### What is required
In the records below, find each line with the word "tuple" and copy it.

### Input data
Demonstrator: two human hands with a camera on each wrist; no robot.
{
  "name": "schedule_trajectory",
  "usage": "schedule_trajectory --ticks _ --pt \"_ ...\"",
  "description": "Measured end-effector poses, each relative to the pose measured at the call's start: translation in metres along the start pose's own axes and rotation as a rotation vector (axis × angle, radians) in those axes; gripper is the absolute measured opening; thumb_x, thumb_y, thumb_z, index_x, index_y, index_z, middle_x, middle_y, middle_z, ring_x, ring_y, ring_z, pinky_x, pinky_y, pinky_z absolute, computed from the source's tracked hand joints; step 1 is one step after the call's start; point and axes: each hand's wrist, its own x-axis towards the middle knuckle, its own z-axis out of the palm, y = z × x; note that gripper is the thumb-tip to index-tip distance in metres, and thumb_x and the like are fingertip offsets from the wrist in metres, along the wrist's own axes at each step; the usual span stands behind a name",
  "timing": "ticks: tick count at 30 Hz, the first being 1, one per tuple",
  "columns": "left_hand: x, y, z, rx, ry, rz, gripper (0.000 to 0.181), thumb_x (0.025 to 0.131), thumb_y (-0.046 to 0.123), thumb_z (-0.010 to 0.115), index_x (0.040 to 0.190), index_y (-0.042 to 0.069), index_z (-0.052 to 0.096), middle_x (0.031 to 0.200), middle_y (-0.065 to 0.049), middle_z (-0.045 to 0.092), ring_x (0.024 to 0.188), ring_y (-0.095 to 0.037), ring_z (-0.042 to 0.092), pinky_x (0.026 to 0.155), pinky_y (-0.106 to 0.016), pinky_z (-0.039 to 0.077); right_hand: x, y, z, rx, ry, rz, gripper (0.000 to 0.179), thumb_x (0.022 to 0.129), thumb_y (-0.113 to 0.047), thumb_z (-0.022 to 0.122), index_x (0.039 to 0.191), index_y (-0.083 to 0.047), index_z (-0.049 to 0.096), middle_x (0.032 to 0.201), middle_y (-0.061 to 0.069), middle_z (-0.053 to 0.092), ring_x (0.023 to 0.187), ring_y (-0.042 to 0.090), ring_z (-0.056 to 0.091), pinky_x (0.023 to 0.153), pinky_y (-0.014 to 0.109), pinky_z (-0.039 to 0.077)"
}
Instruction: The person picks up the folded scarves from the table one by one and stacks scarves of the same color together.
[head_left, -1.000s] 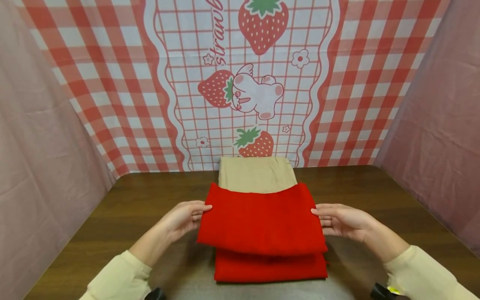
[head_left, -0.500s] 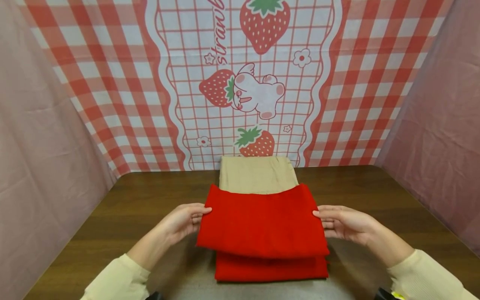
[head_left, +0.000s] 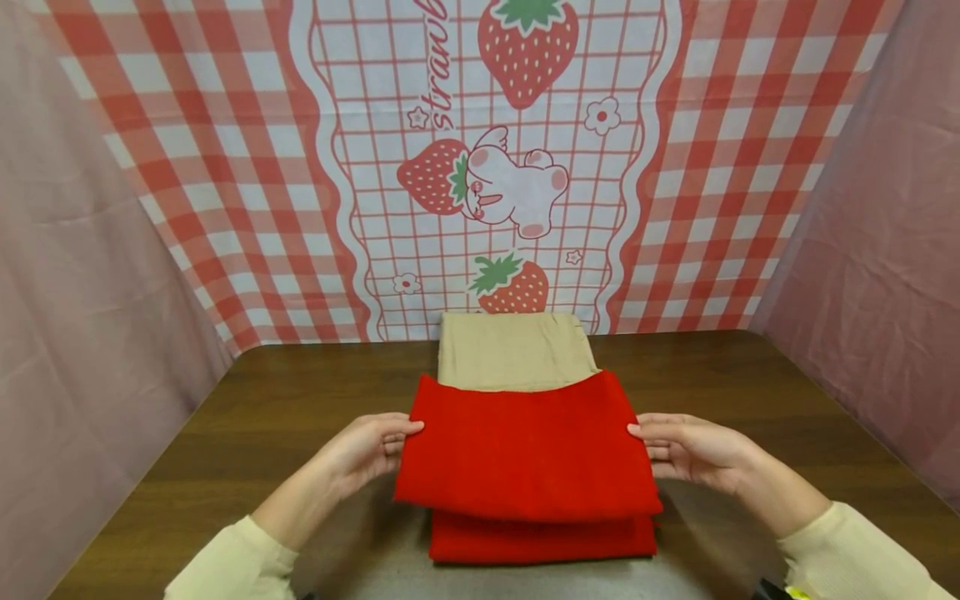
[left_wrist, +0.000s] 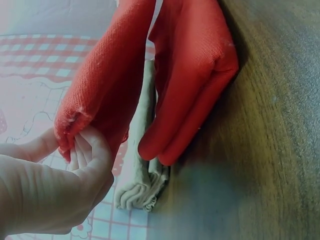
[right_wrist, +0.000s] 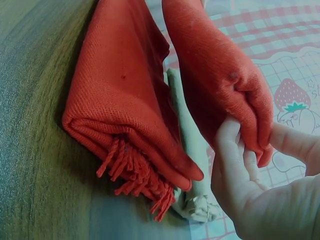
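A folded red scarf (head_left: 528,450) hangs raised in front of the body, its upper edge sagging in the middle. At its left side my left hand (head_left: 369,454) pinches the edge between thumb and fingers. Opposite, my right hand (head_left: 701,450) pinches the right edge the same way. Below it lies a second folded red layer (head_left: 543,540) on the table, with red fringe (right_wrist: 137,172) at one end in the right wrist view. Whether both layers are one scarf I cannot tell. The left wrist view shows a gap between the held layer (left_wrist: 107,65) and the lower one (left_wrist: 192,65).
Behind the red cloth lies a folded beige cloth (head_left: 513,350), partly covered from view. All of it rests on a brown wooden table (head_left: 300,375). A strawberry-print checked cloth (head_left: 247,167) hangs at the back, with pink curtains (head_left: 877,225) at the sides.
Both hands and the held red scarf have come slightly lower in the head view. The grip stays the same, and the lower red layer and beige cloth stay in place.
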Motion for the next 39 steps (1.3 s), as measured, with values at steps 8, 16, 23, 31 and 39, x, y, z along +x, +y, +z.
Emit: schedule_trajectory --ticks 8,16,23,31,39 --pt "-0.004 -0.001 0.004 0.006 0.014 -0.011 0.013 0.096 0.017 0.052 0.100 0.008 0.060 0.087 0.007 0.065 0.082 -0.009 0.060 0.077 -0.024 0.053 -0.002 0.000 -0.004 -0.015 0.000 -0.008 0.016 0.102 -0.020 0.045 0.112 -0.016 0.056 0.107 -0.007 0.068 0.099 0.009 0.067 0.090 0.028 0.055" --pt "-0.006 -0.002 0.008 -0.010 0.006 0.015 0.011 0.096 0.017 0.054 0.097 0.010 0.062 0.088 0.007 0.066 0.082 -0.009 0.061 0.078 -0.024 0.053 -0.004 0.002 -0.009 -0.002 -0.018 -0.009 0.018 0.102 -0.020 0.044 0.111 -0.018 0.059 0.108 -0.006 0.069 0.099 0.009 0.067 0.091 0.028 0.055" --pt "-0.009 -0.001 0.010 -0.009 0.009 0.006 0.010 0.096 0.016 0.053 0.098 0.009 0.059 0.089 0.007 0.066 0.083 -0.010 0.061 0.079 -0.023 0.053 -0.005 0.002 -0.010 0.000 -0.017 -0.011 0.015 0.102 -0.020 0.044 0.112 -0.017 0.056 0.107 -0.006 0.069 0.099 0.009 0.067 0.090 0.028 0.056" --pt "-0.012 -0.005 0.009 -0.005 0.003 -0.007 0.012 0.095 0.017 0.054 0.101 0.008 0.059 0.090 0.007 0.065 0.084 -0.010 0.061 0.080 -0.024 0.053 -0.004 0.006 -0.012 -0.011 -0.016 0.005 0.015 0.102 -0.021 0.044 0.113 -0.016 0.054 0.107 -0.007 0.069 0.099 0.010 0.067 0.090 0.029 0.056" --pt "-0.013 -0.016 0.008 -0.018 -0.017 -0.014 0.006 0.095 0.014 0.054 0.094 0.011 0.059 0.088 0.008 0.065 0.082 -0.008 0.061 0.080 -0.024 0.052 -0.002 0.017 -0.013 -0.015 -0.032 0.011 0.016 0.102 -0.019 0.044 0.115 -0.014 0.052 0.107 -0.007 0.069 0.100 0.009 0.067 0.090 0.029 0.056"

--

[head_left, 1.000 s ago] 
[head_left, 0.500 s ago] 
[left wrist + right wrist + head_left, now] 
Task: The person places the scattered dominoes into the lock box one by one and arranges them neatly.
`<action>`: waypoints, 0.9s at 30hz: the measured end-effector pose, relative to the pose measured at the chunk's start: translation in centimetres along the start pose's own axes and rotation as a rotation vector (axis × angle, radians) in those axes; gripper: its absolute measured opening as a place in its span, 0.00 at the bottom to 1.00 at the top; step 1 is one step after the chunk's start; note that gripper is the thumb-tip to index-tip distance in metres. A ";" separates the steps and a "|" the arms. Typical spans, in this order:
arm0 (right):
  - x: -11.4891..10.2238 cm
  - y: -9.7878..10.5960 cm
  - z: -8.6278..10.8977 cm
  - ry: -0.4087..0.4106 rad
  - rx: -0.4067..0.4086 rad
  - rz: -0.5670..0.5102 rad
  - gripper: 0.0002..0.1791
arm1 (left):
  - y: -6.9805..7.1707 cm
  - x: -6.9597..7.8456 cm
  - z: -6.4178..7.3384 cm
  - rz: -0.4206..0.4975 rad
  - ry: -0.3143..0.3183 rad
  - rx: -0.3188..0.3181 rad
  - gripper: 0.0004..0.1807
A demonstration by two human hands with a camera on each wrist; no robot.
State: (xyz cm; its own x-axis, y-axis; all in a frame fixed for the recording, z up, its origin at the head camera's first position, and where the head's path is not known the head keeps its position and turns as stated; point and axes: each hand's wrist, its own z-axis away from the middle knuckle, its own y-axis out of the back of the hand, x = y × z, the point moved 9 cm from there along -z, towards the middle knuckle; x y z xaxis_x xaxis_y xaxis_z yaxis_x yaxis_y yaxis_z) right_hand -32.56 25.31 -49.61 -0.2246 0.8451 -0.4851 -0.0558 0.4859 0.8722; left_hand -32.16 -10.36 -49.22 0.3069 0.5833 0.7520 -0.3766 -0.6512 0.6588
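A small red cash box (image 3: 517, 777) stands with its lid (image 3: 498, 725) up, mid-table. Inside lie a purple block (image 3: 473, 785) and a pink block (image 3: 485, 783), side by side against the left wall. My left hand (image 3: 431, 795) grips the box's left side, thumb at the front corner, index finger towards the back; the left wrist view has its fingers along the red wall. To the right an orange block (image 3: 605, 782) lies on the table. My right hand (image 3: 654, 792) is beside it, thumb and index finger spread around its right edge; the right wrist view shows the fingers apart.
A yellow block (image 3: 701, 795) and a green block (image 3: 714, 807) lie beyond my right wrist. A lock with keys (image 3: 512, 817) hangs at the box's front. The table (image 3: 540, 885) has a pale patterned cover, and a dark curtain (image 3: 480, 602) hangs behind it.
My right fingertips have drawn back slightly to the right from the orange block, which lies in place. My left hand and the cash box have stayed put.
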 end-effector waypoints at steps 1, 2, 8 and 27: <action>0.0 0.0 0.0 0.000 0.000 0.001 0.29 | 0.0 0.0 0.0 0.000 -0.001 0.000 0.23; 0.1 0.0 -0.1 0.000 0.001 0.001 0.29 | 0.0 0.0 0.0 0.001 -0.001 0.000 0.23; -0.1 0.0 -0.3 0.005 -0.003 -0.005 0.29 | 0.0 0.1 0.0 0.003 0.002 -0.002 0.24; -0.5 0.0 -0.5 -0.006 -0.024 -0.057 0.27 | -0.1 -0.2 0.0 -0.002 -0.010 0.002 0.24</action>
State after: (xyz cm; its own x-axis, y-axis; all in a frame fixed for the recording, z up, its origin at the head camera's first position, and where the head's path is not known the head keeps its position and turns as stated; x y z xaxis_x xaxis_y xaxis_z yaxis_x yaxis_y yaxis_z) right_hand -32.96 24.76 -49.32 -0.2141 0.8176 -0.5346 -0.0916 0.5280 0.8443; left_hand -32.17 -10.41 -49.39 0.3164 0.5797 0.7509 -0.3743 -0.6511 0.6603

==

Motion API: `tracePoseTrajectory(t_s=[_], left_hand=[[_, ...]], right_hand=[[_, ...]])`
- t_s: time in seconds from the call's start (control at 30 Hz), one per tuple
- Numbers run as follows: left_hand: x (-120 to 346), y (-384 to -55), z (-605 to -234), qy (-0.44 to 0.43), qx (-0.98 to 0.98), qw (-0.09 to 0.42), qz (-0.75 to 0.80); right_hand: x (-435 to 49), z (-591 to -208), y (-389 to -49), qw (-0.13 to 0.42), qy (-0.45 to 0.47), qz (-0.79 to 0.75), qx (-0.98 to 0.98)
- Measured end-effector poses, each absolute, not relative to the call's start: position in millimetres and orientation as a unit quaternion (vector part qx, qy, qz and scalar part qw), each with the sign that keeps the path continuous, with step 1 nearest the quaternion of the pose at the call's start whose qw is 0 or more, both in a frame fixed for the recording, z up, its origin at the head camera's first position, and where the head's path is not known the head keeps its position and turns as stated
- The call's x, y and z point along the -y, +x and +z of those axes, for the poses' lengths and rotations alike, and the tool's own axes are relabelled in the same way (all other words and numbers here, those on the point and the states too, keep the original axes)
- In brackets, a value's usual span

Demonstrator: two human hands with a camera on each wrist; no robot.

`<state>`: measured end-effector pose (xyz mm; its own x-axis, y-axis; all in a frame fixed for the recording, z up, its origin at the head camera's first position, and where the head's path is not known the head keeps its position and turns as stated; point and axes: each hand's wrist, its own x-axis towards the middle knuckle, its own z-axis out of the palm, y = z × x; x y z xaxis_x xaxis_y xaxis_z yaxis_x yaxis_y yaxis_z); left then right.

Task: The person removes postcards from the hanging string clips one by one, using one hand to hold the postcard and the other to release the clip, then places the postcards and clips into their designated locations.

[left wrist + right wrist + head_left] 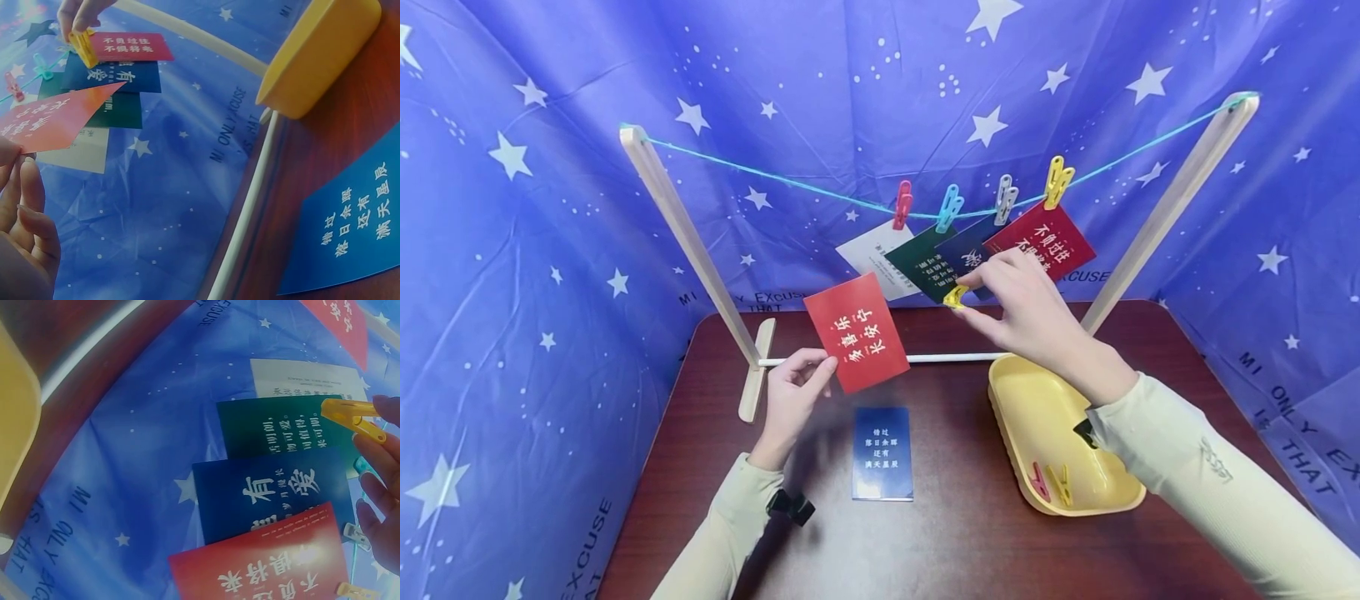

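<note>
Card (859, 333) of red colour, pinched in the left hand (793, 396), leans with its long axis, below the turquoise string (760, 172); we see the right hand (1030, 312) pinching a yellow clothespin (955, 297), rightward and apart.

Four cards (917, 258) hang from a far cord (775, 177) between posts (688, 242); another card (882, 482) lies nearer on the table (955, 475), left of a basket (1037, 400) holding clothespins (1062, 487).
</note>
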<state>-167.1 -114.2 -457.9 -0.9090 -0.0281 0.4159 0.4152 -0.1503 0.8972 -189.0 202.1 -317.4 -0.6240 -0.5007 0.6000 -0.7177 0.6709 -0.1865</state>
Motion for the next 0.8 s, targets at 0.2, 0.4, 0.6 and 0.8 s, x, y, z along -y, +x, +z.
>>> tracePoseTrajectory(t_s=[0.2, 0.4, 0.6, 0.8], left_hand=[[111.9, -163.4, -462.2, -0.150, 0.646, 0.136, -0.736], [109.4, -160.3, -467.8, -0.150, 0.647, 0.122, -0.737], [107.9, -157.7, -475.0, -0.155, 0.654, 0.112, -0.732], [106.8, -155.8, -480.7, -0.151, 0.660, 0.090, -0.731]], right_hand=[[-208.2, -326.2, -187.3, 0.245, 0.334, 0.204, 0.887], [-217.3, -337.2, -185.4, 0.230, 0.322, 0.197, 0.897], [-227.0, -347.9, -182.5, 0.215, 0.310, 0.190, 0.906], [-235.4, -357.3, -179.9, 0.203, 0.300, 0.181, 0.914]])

### The completed task
  "timing": "ticks: tick count at 30 Hz, the first being 1, one per tuple",
- t_s: time in seconds from the call's start (control at 30 Hz), one per tuple

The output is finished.